Court Opinion

ID: 9450168
Source: CourtListenerOpinion
Date Created: 2023-08-04 16:37:40.161478+00
Date Added: 2024-06-11T17:32:11.048258
License: Public Domain

PRETTYMAN, Senior Circuit Judge
'(dissenting):
Mrs. Yazell and her husband, trading as a partnership, borrowed money from the Federal Government through the Small Business Administration. They signed a note for the loan. They also signed, as security for the loan, a chattel mortgage on the merchandise in their store. They could not pay, and the Government foreclosed on the security. A deficiency remained. The Government sued on the note, praying judgment for the balance of the loan. Mrs. Yazell moved for summary judgment on the ground that she is a married woman and so, in Texas, no personal judgment and no judgment affecting her separate estate can be rendered against her, with a few exceptions not here material. The District Court judge agreed with her, and so do my brethren on this court. I am contrari-minded.
is a federal matter and should be governed by federal law. There being no federal statute on the subject, the courts must fashion a rule. This is the clear holding of Clearfield Trust Co. v. United States.1
To effectuate the policy of the Small Business Act, loans of many hundreds of thousands of dollars each year to businesses must be made throughout the country.
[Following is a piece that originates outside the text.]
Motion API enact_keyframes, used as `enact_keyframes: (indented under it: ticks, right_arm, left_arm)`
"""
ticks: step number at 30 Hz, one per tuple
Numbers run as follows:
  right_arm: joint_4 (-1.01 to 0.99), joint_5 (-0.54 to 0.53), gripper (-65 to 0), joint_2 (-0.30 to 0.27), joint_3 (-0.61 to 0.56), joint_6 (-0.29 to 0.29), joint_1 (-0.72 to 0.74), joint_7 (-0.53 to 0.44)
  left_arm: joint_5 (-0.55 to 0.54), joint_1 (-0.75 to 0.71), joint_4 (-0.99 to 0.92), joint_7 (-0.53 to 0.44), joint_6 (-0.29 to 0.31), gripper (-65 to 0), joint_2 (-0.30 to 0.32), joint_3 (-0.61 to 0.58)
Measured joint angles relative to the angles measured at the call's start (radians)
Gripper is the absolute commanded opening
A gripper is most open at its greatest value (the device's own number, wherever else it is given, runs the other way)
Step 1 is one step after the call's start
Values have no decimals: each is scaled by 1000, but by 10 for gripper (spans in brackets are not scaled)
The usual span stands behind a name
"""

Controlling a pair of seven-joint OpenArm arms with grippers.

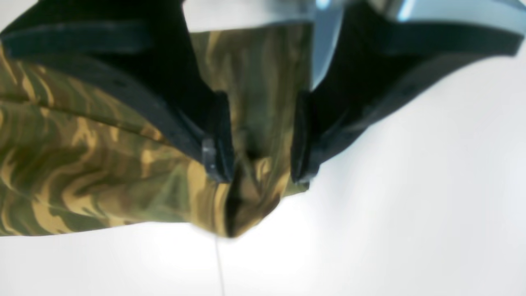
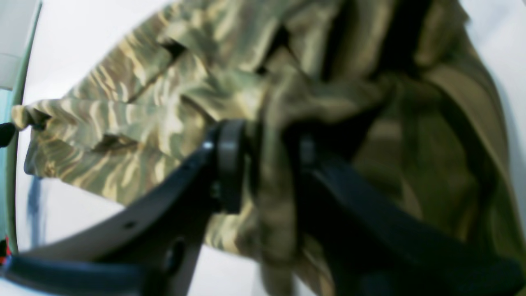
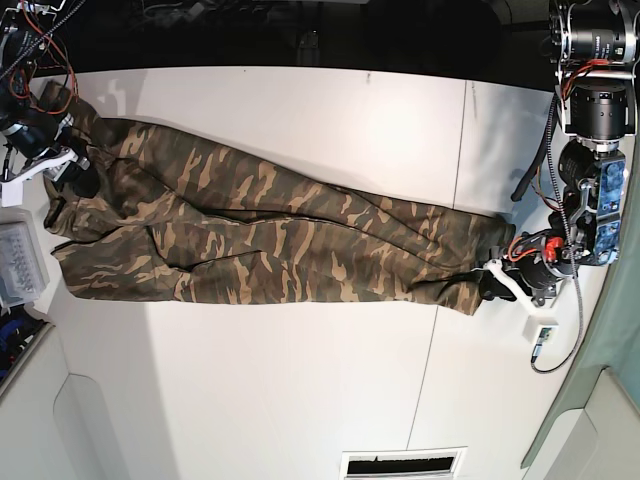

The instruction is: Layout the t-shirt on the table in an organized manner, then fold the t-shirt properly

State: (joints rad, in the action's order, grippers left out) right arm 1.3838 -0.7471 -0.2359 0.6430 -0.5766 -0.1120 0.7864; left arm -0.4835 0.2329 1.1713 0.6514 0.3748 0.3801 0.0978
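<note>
No readable text, label, brand or number is shown in any view. Nothing legible is carried by the cloth or the arms.

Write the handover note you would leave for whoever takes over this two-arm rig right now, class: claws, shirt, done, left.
Left claw: shut on one end of the t-shirt.
Right claw: shut on a bunched fold at the opposite end.
The t-shirt is stretched lengthwise between both arms across the white table, still wrinkled and partly gathered.
Done: both ends gripped, cloth pulled out long.
Left: flatten it neatly, then do every fold.
</note>
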Motion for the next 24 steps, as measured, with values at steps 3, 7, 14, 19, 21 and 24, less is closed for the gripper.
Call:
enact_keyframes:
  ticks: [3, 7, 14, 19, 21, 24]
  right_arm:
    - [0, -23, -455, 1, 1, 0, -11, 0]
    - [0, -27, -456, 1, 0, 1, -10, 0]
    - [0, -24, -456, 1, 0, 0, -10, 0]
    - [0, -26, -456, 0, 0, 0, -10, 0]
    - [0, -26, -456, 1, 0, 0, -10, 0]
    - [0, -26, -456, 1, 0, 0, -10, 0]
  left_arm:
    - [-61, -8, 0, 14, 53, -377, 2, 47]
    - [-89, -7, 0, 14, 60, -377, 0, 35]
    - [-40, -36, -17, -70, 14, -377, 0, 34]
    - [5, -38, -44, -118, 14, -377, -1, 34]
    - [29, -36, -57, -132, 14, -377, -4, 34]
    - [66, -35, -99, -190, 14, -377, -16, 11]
These loans can be made only under conditions which will reasonably assure repayment.2 I think the Act should be of uniform application throughout the country. If local rules are to govern federal contracts in respect to the capacity of married women to contract, so too should local rules as to all other features of contractual capacity govern such contracts. Chaos which would nullify federal programs for disaster relief would arise. And of course there is no reason to restrict this decision to loans under the Small Business Act. It would necessarily apply with equal force to every other federal program which involves contracts between the Federal Government and individuals. A multitude of programs will be frustrated by it.
It seems to me that, if a person has capacity to get money from the Federal Government, he has the capacity to give it back. The present lawsuit does not involve a general liability for debt; it involves merely the obligation to repay to the Government specific money borrowed from the Government. It seems to me that if a person borrows a horse from a neighbor he ought to be required to give it back if the owner wants it back, whether or not the borrower is a married woman. I suppose the Texas law, by nullifying repayments by married women, tends to minimize ill-advised borrowing. But I think the federal rule ought to be that you must repay what you borrow.
It seems to me that United States v. Helz3 was correctly decided by the Sixth Circuit and that it applies here. I would follow it.

. 318 U.S. 363, 63 S.Ct. 573, 87 L.Ed. 838 (1943).

. 15 U.S.C. § 636(a) (7); 13 C.F.R. § 120.4r-2(c) (1958).

. 314 F.2d 301 (1963).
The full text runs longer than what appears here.